Однако еще больше дядю расстраивал в племяннике другой изъян. Желтые ленты и нарциссы, символы Либеральной партии, были для Уинсайетта как красная тряпка для быка. Старик, лазурнейший тори, имел свой интерес. Но Чарльз вежливо отклонял все попытки сделать из него поборника Парламента. Он заявлял о своей политической неангажированности. Втайне же восхищался Гладстоном, который в их родном городке считался злейшим предателем, чье имя даже не упоминалось. Таким образом, не проявив уважения к семье и продемонстрировав социальную праздность, он сам себе перекрыл возможности естественного карьерного роста.

Боюсь, что праздность была его отличительной особенностью. Как многие современники, Чарльз ощущал, что былая ответственность за свои действия уступает место все возрастающему самомнению; новую Британию двигает вперед стремление быть уважаемой вместо прежнего желания делать добро ради добра. Он понимал, что слишком придирчив. Но как можно писать историю, когда у тебя за спиной стоит Маколей[10]? Сочинять прозу и стихи в центре галактики, состоящей из величайших талантов в английской литературе? Быть креативным ученым при живых Лайелле[11] и Дарвине? Быть государственным деятелем, когда Дизраэли и Гладстон, будучи на разных полюсах, заняли все свободное пространство?

Как видите, Чарльз поставил для себя высокую планку. Праздные умники делают так всегда, чтобы оправдать перед своим умом свою же праздность. Короче говоря, он позаимствовал байроническую тоску, но был лишен двух важнейших качеств Байрона: гениальности и любвеобильности.

Но хотя смерть можно отодвинуть, в чем не сомневаются матери с дочками на выданье, рано или поздно она милостиво наносит нам визит. При том что у Чарльза не было широких перспектив, он оставался интересным молодым человеком. Заграничные путешествия, увы, несколько сняли с него патину человека, напрочь лишенного чувства юмора (это качество с викторианской прямотой называлось благонравием, честностью и прочими словами, уводящими от сути), что требовалось от истинного английского джентльмена того времени. В его поведении присутствовал налет цинизма, верный признак внутреннего морального разложения, вот только при его появлении в обществе мамаши тут же начинали его разглядывать, папаши похлопывали его по спине, а девицы принимались нервно хихикать. Чарльзу нравились красивые девушки, и он был не прочь подыграть им и их честолюбивым родителям. В результате он снискал репутацию человека осторожного и холодного; вполне заслуженная награда для того, кто в тридцать лет владел этим искусством не хуже лесного хорька: обнюхав приманку, он ловко ускользал от хорошо завуалированных матримониальных капканов, расставленных у него на пути.

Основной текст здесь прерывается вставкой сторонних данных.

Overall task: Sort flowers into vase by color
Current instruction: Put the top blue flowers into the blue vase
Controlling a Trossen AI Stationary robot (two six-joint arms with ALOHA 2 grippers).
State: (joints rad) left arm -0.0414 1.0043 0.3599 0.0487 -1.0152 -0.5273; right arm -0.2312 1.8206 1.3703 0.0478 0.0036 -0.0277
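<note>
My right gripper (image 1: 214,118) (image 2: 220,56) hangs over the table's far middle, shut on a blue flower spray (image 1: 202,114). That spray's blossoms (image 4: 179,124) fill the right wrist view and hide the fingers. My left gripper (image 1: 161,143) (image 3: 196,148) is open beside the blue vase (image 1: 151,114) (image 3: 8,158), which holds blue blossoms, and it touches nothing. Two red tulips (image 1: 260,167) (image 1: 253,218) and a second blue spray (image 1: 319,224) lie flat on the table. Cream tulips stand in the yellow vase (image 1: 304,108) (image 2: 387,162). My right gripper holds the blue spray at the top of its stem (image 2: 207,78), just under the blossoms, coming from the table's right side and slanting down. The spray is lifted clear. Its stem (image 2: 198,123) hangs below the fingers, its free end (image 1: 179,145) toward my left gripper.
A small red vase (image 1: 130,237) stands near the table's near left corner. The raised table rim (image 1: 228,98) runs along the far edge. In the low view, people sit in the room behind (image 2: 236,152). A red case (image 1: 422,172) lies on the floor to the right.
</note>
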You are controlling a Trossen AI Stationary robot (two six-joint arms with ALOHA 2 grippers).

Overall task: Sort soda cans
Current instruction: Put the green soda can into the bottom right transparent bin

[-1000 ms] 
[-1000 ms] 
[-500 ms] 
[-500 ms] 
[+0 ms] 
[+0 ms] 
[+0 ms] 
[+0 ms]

Дядя частенько выводил его на эти разговоры, а Чарльз отшучивался: сами-то пользуетесь гранулированным порошком. Старик принимался ворчать:

– Я еще не встретил подходящую женщину.

– Глупости. Вы по-настоящему и не искали.

– Неправда. Когда я был твоего возраста…

– Вы жили ради своих гончих и охоты на куропаток.

Старик мрачно глядел в стакан с кларетом. Он не особенно жалел о том, что не женат, но горевал, что у него нет детей, которым можно покупать пони и оружие. Вот так уйдет, не оставив никакого следа.

– Я был слеп. Слеп.

– Дорогой дядюшка, не переживайте. У меня отличное зрение, и я высматривал подходящую девушку, но увы.